In the summer of 2011, Kilwa and nearby Songo Mnara were awarded a grant from the U.S. State Department's Ambassadors Fund for Cultural Preservation. The $700,000 grant will go toward urgent conservation work on the surviving buildings and ruins, marine restoration to help allay coastal erosion, a sustainable management plan, and improving the living conditions of the inhabitants of the island.
WHY IT MATTERS
Kilwa Kisiwani is one of the most significant historic sites along the Swahili coast of East Africa. and was declared a UNESCO World Heritage Site in 1981, together with its sister island of Songo Mnara. The standing ruins of Kilwa Kisiwani represent a slice through East African history, from the high point of the Swahili civilization through decline under Portuguese control to annexation by the Omani Empire based in Zanzibar. Structures survive from all of these periods, making Kilwa Kisiwani one of the foremost built-heritage sites in East Africa. Cultural tourism is an increasingly important source of income for the people of Kilwa Kisiwani and their neighbors on the mainland. Investment has already been made in improving visitor infrastructure on the island. Ongoing conservation projects at the fort and other structures will ensure that the site continues to play a significant role in the local economy.
World Monuments Fund and the U.S. State Department
Overseen by the U.S. Department of State, The Ambassadors Fund for Cultural Preservation supports the conservation of cultural sites in more than 120 developing countries around the world. By taking a leading role in preserving cultural legacies, the program illustrates America’s deep and enduring respect for the diversity embodied in our shared global heritage.World Monuments Fund has been fortunate to work closely with the State Department on several recent projects, highlighted in this brief video.
Conservation at Kilwa
The island of Kilwa Kisiwani is located in a large bay on the coast of southern Tanzania, a six-hour drive from the capital, Dar es Salaam. Reachable only by boat from the small mainland town of Kilwa Masoko, the island is home to extensive ruins dating from three different periods of occupation. The earliest standing ruins are from the eleventh century, when the first Sultanate was established at Kilwa by a Persian prince. Two important structures dating from this era still stand. The first is the Great Mosque, which was built in the fourteenth century and was once the largest mosque in sub-Saharan Africa. The other is the palace at Husuni Kubwa, built between 1315 and 1330 and renowned for its spectacular pools and courtyards.

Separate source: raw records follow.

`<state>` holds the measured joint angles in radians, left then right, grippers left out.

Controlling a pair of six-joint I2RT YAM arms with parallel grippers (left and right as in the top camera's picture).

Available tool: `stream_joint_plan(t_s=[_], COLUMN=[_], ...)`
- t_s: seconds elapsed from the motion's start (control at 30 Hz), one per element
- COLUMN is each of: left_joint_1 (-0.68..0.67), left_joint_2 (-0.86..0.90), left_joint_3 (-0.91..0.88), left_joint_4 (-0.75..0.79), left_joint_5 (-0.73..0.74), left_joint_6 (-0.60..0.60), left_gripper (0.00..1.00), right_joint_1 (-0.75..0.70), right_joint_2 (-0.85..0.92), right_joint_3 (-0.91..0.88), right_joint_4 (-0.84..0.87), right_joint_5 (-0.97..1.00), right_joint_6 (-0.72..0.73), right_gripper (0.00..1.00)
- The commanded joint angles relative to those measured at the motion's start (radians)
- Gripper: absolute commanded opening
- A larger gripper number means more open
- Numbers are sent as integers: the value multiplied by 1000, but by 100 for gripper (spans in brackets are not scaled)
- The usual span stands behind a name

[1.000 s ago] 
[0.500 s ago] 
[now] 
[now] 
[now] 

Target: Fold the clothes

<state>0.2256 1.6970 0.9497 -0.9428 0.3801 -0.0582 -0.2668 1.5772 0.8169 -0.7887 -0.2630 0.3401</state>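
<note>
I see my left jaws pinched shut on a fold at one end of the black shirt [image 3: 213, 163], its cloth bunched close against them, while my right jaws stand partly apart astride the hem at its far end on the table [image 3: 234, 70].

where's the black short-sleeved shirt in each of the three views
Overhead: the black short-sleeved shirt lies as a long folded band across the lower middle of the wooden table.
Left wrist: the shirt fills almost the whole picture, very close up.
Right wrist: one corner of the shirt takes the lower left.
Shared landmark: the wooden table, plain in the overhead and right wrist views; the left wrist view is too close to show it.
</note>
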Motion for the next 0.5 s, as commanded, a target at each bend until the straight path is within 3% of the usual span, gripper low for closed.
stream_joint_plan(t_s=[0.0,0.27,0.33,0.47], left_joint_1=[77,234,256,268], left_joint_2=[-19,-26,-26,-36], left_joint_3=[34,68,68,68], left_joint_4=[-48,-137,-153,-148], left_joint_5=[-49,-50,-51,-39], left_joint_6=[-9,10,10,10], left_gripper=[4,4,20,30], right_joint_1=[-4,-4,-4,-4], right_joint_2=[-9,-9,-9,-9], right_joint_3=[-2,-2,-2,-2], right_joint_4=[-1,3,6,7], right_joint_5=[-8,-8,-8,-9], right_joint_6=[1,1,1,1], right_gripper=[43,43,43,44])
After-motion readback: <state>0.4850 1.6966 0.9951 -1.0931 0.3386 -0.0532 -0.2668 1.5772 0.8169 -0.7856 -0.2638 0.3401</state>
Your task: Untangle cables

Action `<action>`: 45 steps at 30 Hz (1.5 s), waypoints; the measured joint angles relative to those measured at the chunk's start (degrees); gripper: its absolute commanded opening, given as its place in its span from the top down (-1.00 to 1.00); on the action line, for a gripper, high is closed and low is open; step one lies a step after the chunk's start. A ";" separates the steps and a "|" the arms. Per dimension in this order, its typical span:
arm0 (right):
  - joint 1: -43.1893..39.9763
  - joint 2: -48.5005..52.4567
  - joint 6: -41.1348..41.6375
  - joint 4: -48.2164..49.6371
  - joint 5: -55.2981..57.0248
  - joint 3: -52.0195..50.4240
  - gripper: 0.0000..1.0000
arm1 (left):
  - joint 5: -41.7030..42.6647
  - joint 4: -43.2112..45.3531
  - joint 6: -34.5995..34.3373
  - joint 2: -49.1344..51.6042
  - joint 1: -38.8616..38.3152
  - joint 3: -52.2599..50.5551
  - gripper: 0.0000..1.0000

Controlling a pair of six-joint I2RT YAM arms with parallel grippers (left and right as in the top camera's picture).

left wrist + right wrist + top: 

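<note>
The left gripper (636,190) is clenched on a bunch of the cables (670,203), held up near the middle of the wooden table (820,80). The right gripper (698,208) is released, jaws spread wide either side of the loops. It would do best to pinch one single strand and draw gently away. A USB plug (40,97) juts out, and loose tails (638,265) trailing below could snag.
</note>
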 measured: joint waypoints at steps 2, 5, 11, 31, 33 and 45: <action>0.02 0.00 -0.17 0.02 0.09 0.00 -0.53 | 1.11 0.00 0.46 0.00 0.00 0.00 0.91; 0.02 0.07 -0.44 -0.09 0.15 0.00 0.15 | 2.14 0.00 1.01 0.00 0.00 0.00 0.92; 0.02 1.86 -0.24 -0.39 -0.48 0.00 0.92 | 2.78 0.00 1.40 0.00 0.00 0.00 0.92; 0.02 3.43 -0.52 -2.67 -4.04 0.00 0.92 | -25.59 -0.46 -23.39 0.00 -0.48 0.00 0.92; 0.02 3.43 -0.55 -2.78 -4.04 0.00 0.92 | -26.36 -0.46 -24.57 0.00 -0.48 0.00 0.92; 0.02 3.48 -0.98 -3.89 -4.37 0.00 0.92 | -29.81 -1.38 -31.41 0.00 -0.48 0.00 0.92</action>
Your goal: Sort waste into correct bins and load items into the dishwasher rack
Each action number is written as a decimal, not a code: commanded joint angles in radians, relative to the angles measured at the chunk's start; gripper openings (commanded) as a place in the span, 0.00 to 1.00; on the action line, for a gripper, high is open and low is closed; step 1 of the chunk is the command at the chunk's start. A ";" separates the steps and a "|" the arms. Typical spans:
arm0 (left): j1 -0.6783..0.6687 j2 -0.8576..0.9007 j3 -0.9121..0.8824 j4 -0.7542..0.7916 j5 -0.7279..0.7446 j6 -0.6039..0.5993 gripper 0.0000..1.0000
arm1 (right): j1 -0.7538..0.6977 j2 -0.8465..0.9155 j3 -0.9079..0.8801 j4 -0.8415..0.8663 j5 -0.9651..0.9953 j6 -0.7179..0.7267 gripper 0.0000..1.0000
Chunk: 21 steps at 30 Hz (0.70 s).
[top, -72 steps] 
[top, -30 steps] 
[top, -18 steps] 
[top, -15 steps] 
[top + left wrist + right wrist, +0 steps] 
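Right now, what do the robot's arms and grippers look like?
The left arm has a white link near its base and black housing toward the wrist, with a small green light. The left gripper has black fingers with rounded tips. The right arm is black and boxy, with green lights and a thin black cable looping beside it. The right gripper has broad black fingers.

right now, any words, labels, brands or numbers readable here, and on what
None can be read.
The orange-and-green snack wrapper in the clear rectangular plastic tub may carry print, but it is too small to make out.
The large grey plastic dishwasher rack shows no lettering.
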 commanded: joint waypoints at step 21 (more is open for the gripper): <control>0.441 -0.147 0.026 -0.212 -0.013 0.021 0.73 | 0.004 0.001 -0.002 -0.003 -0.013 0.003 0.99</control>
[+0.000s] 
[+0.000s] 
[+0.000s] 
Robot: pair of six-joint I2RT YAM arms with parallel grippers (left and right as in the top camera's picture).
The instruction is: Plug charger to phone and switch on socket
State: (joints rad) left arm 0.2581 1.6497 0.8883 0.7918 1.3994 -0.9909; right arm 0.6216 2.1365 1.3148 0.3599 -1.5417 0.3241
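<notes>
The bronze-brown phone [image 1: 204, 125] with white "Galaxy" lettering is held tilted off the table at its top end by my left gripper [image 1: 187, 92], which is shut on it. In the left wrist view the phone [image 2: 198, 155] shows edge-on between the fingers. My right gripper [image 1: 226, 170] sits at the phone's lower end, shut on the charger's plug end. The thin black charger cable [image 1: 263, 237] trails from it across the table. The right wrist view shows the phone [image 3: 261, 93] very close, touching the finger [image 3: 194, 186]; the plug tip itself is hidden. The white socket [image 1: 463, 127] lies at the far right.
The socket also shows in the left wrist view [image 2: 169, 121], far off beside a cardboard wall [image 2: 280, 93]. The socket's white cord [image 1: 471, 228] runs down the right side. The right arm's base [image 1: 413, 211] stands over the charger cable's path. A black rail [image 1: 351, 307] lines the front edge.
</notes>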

World Monuments Fund and UNESCO World Heritage Sites
Over the course of World Monuments Fund’s forty-seven-year history, many of our projects have been at UNESCO World Heritage sites. Our engagement has ranged from catalytic support, helping local groups prepare site for World Heritage inscription, to conservation work at sites already on the list. World Heritage cultural sites reflect the achievements of communities over time and this vast array of special places recognizes that our planets is filled with extraordinary sites that range from the humble and obscure to the grand and famous.